The Terahertz frequency range of the electromagnetic spectrum has attracted much research attention as a result of their impactful applications in sensing, imaging, security and communication. Despite recent technological advances, a majority of the commercial THz systems are still based on free space propagation. These systems suffer from drawbacks such as absorption losses, difficulties in integration with other devices, and high sensitivity to the surrounding environment. Alternative THz waveguides have thus been proposed, however, they are all based on metallic wires and subwavelength dielectric fibers. On the other hand, photonic crystal fibers have been successfully deployed in the optical regime due to their performance advantages. For effective photonic crystal fiber practical applications, characteristics such as loss, bandwidth, dispersion and birefringence must be considered. In particular, high birefringence is desired. Unfortunately, the polarization maintaining ability of birefringent photonic crystal fibers remains affected by polarization cross talk and polarization mode dispersion.
To this effect, University of Technology Sydney scientists from the Global Big Data Technologies Centre: Tianyu Yang (PhD candidate), Dr. Can Ding, Professor Richard W. Ziolkowski and Professor Y. Jay Guo have developed a novel photonic crystal fiber design that would yield very high birefringence. Specifically, high index contrast between the propagating X- and Y-polarized modes was attained without breaking the symmetry of the overall geometrical structure, but with breaking the material symmetry by loading only certain of its circular air holes with materials having different refractive indexes.
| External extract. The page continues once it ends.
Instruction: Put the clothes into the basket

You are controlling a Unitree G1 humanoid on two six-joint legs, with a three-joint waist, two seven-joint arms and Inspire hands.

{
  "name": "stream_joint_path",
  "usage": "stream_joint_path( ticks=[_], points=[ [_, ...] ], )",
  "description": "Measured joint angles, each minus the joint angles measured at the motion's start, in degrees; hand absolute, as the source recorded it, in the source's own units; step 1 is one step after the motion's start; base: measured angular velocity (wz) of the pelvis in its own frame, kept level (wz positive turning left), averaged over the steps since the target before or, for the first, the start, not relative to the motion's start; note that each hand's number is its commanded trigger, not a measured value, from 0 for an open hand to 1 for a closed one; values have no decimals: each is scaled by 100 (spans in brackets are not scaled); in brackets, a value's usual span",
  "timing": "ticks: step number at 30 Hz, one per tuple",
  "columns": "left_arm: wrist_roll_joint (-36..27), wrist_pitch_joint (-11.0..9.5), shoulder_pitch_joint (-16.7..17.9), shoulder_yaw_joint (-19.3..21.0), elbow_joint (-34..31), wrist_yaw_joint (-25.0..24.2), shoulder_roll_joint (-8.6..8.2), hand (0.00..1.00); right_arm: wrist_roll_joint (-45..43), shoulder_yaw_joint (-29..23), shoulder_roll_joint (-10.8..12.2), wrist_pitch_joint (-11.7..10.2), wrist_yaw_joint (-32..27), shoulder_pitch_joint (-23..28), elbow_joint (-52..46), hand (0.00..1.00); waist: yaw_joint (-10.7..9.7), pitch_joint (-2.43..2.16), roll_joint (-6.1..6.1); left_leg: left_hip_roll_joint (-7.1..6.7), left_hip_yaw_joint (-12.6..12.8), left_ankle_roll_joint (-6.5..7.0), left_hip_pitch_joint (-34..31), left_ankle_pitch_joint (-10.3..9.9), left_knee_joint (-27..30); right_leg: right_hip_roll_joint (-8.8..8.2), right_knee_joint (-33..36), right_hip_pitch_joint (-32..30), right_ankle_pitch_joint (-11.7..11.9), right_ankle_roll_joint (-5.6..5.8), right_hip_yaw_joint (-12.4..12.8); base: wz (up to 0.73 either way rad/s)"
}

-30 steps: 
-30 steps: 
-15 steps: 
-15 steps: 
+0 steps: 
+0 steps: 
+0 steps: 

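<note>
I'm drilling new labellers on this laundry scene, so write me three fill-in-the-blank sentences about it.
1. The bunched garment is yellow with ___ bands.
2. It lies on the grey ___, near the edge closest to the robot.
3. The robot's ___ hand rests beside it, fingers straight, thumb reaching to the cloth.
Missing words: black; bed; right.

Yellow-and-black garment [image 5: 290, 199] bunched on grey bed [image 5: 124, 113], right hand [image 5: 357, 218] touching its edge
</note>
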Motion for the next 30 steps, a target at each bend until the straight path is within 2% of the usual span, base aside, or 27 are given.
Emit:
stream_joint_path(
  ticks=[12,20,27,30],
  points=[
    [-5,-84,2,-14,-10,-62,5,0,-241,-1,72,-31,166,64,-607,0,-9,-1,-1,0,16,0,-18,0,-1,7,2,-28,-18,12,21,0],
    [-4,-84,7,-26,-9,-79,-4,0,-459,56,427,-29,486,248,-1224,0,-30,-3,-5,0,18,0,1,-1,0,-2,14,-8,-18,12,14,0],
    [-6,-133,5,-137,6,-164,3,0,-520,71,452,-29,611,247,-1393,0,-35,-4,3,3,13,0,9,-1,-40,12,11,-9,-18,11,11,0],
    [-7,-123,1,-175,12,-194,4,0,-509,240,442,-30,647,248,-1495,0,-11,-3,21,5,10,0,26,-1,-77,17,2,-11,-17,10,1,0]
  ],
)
Their work is currently published in the research journal, Optics Express.
In brief, the research method employed commenced with the introduction and thorough study of two complementary photonic crystal fiber configurations and their design parameters. Next, the researchers selected one model based on its performance characteristics and optimized it for the THz regime. The optimized THz photonic crystal fiber model was then scaled to the optical regime. They then recalculated the performance characteristics of both the THz and optical photonic crystal fibers with realistic epsilon-near-zero (ENZ) materials. Lastly, potential methods to realize the reported epsilon-near-zero -based THz and optical photonic crystal fiber designs were evaluated.
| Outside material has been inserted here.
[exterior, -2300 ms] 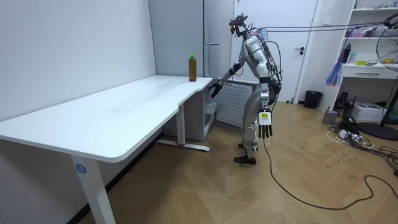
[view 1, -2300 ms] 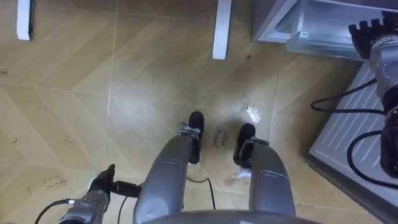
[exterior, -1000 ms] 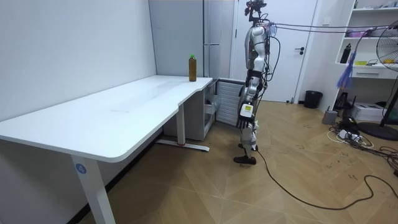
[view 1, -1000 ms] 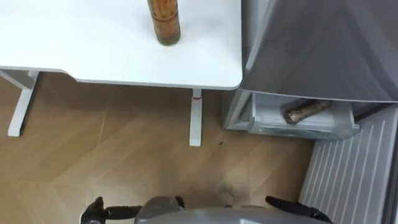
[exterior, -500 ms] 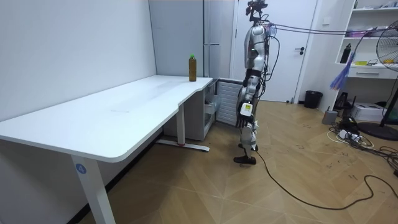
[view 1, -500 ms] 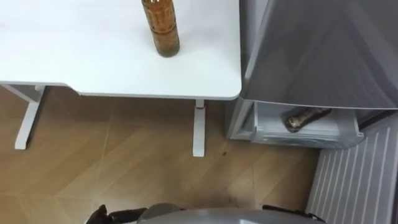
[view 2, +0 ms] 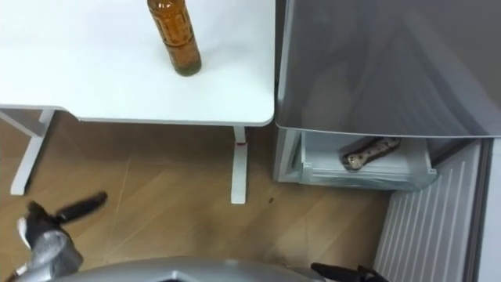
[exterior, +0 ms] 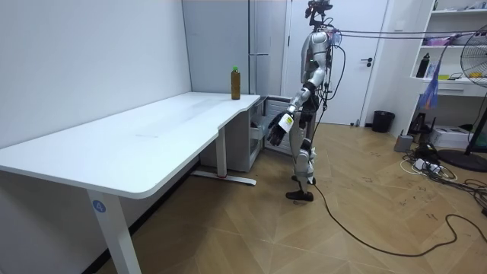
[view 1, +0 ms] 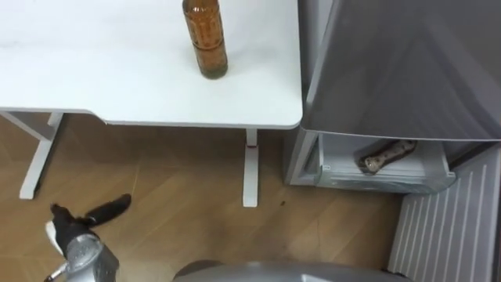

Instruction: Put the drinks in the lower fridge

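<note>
An amber drink bottle (view 1: 207, 39) stands upright near the far right corner of the white table (view 1: 102, 78), also seen from the room as the bottle (exterior: 235, 84). A second bottle (view 1: 387, 155) lies on its side in the open lower drawer (view 1: 337, 168) of the grey fridge (view 1: 391, 63). My left hand (view 1: 102, 213) is raised low on the left over the floor, open and empty, well short of the table. My right hand (view 2: 344, 272) just peeks in at the bottom edge. I stand upright before the fridge.
The fridge's ribbed white lower door (view 1: 446, 227) hangs open at my right. White table legs (view 1: 250, 168) stand on the wooden floor between me and the table. Behind me are a door, shelves and a fan (exterior: 472, 68).
I have straightened up from bending at the drawer, where my right hand was. In the last half second my left hand has lifted forward from my side.
</note>
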Controlling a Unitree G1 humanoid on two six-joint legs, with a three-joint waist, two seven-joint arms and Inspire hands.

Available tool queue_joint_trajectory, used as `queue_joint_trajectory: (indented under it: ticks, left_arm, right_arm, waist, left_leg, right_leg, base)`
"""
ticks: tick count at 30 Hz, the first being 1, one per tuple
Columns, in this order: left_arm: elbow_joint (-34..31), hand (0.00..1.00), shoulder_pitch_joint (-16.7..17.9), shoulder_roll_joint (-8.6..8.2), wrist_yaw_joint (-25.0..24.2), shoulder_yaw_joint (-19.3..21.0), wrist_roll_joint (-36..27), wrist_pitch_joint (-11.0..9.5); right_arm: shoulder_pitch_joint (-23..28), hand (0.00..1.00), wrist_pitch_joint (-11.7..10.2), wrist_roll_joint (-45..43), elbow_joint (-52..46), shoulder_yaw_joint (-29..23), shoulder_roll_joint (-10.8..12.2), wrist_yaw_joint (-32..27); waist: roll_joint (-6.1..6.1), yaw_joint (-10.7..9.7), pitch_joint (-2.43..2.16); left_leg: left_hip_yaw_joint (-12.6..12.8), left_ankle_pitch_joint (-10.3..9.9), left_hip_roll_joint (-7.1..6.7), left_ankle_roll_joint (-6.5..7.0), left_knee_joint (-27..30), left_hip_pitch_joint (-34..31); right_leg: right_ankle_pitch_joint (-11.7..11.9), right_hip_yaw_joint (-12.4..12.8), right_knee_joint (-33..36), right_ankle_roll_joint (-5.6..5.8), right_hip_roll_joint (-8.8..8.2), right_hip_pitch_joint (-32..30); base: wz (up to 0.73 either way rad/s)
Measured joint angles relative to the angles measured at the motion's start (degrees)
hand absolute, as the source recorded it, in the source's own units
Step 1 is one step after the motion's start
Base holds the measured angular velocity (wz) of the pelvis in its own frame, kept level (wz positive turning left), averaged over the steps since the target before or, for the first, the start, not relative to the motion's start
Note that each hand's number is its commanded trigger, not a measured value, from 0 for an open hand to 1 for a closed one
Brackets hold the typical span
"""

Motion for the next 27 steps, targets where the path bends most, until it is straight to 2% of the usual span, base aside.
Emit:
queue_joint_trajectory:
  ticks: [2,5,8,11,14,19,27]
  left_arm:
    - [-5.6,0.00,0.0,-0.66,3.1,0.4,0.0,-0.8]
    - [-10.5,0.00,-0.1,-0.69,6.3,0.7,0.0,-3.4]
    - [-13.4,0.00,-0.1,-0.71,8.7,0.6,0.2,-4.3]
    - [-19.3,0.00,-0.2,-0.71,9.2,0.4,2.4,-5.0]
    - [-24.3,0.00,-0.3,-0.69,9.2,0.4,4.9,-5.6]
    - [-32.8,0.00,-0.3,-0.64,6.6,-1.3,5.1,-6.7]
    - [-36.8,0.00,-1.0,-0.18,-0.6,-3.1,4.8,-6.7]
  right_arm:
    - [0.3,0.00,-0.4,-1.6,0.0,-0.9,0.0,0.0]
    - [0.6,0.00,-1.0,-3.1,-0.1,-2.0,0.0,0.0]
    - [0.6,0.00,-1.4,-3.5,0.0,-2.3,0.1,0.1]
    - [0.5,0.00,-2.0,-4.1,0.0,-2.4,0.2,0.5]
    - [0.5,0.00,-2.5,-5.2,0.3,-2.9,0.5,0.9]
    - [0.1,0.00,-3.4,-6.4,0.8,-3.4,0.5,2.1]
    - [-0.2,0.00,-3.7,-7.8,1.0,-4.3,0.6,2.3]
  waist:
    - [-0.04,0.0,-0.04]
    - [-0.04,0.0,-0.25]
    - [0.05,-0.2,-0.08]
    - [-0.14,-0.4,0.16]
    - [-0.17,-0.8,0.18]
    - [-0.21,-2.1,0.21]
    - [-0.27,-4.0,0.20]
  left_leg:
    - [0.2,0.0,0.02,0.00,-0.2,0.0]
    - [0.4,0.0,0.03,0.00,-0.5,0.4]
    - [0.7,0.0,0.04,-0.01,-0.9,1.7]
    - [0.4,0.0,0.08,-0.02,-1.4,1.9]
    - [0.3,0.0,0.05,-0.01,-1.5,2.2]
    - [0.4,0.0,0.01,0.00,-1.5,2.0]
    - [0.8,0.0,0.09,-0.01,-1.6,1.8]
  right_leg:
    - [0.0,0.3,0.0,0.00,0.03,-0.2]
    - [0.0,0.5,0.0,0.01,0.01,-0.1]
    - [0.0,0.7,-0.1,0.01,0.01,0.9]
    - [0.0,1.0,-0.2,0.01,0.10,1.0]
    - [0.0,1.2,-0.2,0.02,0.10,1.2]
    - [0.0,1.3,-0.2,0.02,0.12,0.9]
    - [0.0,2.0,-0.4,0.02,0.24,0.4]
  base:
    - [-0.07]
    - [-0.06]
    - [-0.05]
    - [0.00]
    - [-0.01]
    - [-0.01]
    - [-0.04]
The authors observed a birefringence above 0.1 and a loss below 0.01 cm−1 over a wide band of frequencies. These properties were achieved based on extensive simulation results of the symmetric geometry and asymmetric material distribution in the lower THz range. Additionally, they noted that the optimized THz photonic crystal fiber exhibited near zero dispersion at 0.75 THz for both the X- and Y-polarization modes and a birefringence equal to 0.28. These results were obtained with ideal ENZ materials. With currently available ENZ materials this THz photonic crystal fiber design still exhibits a high birefringence, but with slightly larger losses. Anticipated future developments of ENZ materials with lower loss properties will mitigate this practical issue.
In summary, the study by the University of Technology Sydney researchers presented a photonic crystal fiber design that was able to achieve very high birefringence, low loss, and near zero dispersion characteristics in both the THz and optical regimes. While its configuration was essentially a simple circular hole, triangular lattice, the enhanced performance characteristics were seen to be facilitated by the introduction of localized asymmetries in its material distributions. Altogether, significantly enhanced birefringence was achieved in a novel photonic crystal fiber by filling selected air holes in its cladding with an epsilon-near-zero material. Its development presents potential for future applications.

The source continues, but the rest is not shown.